Much has been written about the music industry’s downfall, it’s failure to adapt and the onset of the digital music revolution. The subsequent rise of digital music retailers has, in many ways, democratized access to electronic music that never would have made it onto the shelves of major music retailers like Walmart, and Tower Records (remember them?) which, once upon a time, used to dominate the market. Digital music has done more than just change the way the industry operates and how music is played. It has transformed an outdated business model that operated more like checkers, into 3D chess-enhancing access to millions of new players, on all sides of the board.
iTunes Changes the Rules of the Game
To offer some sense of scope, Nick of the The Vly House writes “in the year 2000, retail values of record sales in the US measured $14 billion. By the time the iTunes Music Store had been released in 2003, sales fell to $11.8 billion – a 14 percent decrease. By 2007, the industry fell to $10.4 billion – a 37.7 percent decrease from 2000.” The combined affect of peer to peer (P2P) downloads and the release of iTunes, in 2003, forever changed the music market’s landscape.
In 2008 iTunes surpassed Walmart as the largest music distributor in the United States, consolidating the dominance of the industry’s digital turn. The rise of iTunes and Amazon.MP3, combined with the unbundling of music purchases -from paying a minimum of $10 for a single EP to now being able to pay as little as .99 for a single track impacted the medium and format of music’s distribution; its consumption and the payment of royalties to artists. However, most importantly for the future of electronic music (EDM), iTunes validated the market’s demand for buying music online, marking major shift toward digital distribution for others in the field to follow.

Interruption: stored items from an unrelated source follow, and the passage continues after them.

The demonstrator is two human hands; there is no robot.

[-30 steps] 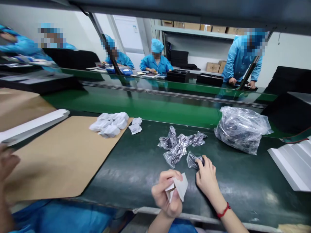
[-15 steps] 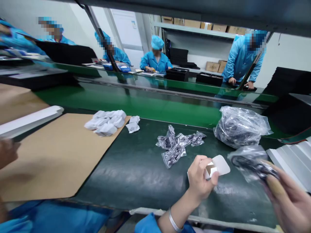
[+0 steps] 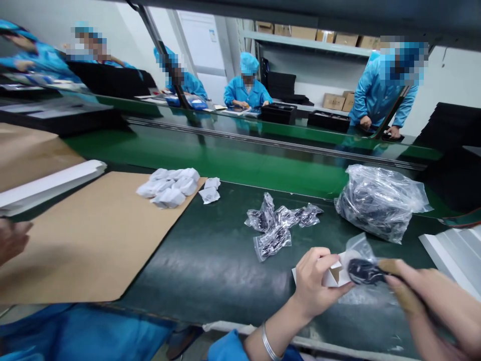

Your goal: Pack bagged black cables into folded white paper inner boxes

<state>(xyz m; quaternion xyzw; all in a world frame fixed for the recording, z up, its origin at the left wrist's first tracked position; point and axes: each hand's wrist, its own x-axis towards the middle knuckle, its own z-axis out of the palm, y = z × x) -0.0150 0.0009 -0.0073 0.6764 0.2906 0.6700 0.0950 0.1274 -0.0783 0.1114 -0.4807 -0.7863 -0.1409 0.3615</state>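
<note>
White walls (image 3: 456, 75) close off the room along the top of the frame. A white door (image 3: 195, 37) with a small label stands at upper left of centre. To its right, a metal shelf (image 3: 308, 42) carries a row of cardboard boxes, with two more cartons (image 3: 333, 102) lower down. A dark overhead panel (image 3: 263, 10) spans the top edge; slanted metal posts stand below it. A glossy green strip (image 3: 233, 163) and a metal rail (image 3: 278, 143) cross mid-frame, beyond the dark green worktop (image 3: 195, 260), which reflects pale light.

Glossy plastic pouch (image 3: 363, 269), smooth card box (image 3: 332, 278)
</note>
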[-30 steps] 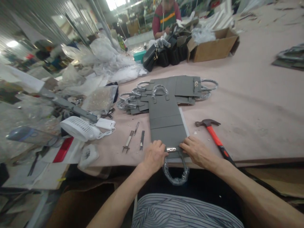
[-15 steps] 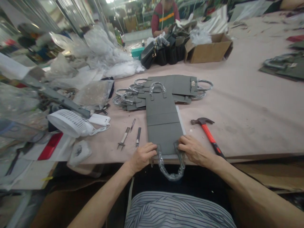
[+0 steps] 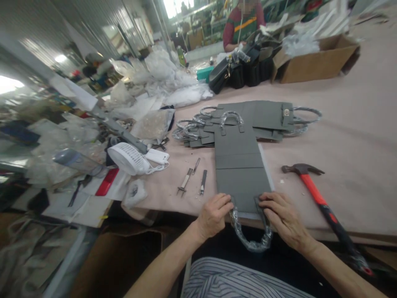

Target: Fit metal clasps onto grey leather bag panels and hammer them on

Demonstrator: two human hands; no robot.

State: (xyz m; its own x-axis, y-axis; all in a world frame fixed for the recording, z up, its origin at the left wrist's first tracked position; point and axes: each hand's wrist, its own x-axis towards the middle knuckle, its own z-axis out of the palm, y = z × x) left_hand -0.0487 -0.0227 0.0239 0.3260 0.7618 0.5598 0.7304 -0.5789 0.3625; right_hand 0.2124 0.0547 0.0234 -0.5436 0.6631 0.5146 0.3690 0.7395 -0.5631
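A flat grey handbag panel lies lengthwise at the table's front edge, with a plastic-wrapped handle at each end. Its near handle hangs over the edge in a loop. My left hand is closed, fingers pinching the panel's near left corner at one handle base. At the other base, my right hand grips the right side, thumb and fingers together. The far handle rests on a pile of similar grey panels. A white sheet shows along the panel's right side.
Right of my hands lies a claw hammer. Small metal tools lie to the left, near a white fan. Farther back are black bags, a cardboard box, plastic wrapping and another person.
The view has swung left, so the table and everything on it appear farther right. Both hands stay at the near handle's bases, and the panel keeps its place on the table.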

The Digital Marketplace for DJs
Just as the digital revolution began to impact the distribution of music, a parallel shift was occurring in EDM- a movement away from playing vinyl records to CD’s and, inevitably, directly off of laptop computers. Beatport was conceived just as this shift in music’s medium was taking place, placing it advantageously at the nexus of EDM’s simultaneous transformation.
After a failed attempt to partner up with iTunes, Beatport co-founders Eloy Lopez, Jonas Tempel and Brad Roulier decided to establish Beatport as a digital music resource that catered specifically to the professional DJ community. This makes Beatport the first of its kind. Founded in their hometown of Denver, it wasn’t until an office was established in Berlin -at the dawn of its rise as electronic music’s epicenter-, which catalyzed the underground’s embrace of Beatport as the go to site for track purchases. According to Tempel “DJs need new music because they play every week, it’s their job… they want a resource where people are supplying them with content on a regular basis.”

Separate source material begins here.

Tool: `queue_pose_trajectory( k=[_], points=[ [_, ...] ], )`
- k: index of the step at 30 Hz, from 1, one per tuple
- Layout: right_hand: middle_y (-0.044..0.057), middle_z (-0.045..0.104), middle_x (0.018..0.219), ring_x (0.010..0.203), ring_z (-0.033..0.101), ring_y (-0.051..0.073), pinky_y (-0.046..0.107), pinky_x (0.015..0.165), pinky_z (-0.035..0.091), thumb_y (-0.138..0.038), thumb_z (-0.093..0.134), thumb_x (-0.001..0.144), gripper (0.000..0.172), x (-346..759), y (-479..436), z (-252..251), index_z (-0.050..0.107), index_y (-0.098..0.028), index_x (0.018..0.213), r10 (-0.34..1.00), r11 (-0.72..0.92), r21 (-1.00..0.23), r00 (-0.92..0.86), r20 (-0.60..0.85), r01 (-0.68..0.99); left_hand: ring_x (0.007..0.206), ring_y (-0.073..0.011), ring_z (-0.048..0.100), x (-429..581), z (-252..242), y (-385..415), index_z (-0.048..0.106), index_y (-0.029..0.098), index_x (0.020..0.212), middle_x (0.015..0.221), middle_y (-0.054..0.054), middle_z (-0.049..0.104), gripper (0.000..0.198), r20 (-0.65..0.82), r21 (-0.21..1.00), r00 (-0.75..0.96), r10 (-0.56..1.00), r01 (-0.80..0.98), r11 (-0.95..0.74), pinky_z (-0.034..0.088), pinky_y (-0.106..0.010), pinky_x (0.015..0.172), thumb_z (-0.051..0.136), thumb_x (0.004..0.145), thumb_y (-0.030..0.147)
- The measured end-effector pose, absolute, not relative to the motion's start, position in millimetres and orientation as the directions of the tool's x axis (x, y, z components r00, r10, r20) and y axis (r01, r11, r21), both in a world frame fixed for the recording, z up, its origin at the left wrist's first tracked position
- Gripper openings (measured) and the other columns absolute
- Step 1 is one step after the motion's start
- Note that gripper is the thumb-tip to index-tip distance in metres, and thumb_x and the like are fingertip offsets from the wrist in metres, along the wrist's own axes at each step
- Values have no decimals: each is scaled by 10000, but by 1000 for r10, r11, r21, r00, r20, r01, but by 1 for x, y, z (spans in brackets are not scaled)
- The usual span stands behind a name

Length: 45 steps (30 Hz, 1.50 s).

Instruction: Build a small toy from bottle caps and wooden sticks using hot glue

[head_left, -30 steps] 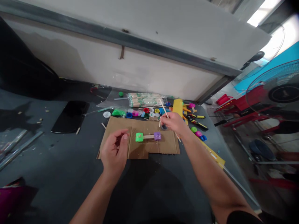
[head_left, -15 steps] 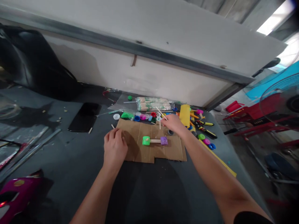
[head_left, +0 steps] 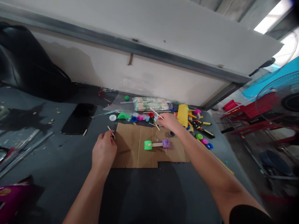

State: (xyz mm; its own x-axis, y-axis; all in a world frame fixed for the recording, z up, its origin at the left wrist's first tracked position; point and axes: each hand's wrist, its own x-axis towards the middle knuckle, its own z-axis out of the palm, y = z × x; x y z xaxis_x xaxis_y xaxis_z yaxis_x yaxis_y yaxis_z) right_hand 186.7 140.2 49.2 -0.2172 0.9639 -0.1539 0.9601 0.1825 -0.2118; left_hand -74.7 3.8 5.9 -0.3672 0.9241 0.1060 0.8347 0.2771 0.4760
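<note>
My right hand (head_left: 171, 123) is closed on a thin wooden stick (head_left: 156, 113), whose far end points up and left. Close below its fingertips, short pale sticks (head_left: 157, 126) lie near the back edge of the cardboard sheet (head_left: 128, 146). By the cardboard's left edge, my left hand (head_left: 104, 151) has its fingertips closed on a short pale stick (head_left: 110, 129), partly hidden by the fingers. On the cardboard, a green bottle cap (head_left: 148, 145) and a purple bottle cap (head_left: 165, 143) are joined by a flat pale wooden bar (head_left: 157, 145).
Behind the cardboard are coloured caps (head_left: 140, 117) and a plastic pack of wooden sticks (head_left: 151, 104). A yellow piece (head_left: 182, 115) and yellow-black tools (head_left: 203, 129) lie right. A black phone (head_left: 78, 119) and metal strips (head_left: 25, 152) are left. A fan (head_left: 283, 102) stands beyond.
My left hand has shifted left and its fingertips now meet the short stick. A short stick seen upright under my right hand now lies slanted. The cardboard has turned slightly.
</note>
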Motion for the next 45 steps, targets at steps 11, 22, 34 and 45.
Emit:
queue_pose_trajectory(
  k=[11,22,34,45],
  points=[
    [96,728,793,792,658,216,250,660,402,-177,658,699,76,159,153,30,733,-167,709,927,293,-268,-341,-155,918,889,-274,642,-71,8,3,640,132,1152,1007,-148,638,342,108,405,-337,935,874,268,500,-364,749,422,903,219],
    [37,707,754,613,572,116,207,573,402,-319,485,812,308,203,173,62,712,-122,874,979,168,-475,-202,-22,864,908,-295,646,-73,4,5,632,115,1162,1019,-156,641,357,130,405,-322,938,881,246,509,-389,776,428,898,242],
    [70,733,924,909,653,218,238,700,397,-176,608,767,133,210,146,44,731,-209,806,856,428,-188,-463,-231,884,919,-299,643,-73,2,5,633,122,1160,1017,-159,641,357,139,417,-312,940,879,230,511,-400,793,445,891,263],
    [55,690,887,792,625,158,240,692,433,-225,510,816,159,206,129,68,638,-166,890,905,373,-308,-417,-87,875,962,-314,615,-72,5,3,646,101,1136,1037,-178,635,353,238,444,-311,920,877,181,493,-427,863,474,867,251]
  ],
)
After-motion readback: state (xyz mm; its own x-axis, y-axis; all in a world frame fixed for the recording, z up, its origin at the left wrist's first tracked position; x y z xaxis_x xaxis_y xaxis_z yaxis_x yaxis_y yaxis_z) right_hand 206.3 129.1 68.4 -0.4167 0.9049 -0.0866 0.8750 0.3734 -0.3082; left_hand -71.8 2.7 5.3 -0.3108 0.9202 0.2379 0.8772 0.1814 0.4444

Beatport’s rise has facilitated an unprecedented number of labels into the fore; connecting the producers they take under their wing, directly with the DJ’s who play their music. Its success has also helped pave the way for a number of competitors, namely Juno and Traxsource, among others.
However, trailblazers in the industry as they are, Beatport has also received considerable flack for booting labels it doesn’t deem profitable from their distribution platform. While Tempel states that he sees “independent music (as) the soul of the music industry”, Beatport announced, to much controversy, that they were slimming down the selection of labels by imposing a quarterly sales quota in order to continue participating in the platform, shutting a substantial number of underground labels out of the game, in 2008 and again in 2012.
When bars for entering the market get increasingly harder for underground labels –and their artists- to reach, what is to be done? As always, the market provides an answer, which in this case came in the form of netlabels, which further broadened the playing field.
Music for the Masses
Similar to traditional labels, netlabels carry all the same responsibilities, from the selection of artistic talent to promotion, to spread the word of their work. Netlabels, however, provide access to their work -for free- via download. The idea is the total democratization of music, with the goal of disseminating the work of producers, to an audience who haven’t heard of them before. By making music free, you begin to alter the musical environment within the genre of music you release, bringing new players into the game that are free of the constraints of the music industry’s rampant commercialism.
One such label is t he Moscow based Music Kollektiv, whose mandate is based in “…choosing to create and share in a collective, rather than a commercial fashion. This empowers our artists with a complete freedom of expression, and in this absence of commercial trappings our music can blossom.” Cultivating talent that is unafraid to experiment and able to remain uncompromising true to their vision, the proliferation of music, digitally, has resulted not only in major shifts in how the music industry operates and how music is accessed- it has helped to foster a new generation of talent free from the shackles of corporate expectation, making them freer to fulfill the full range and extent of their artistic vision.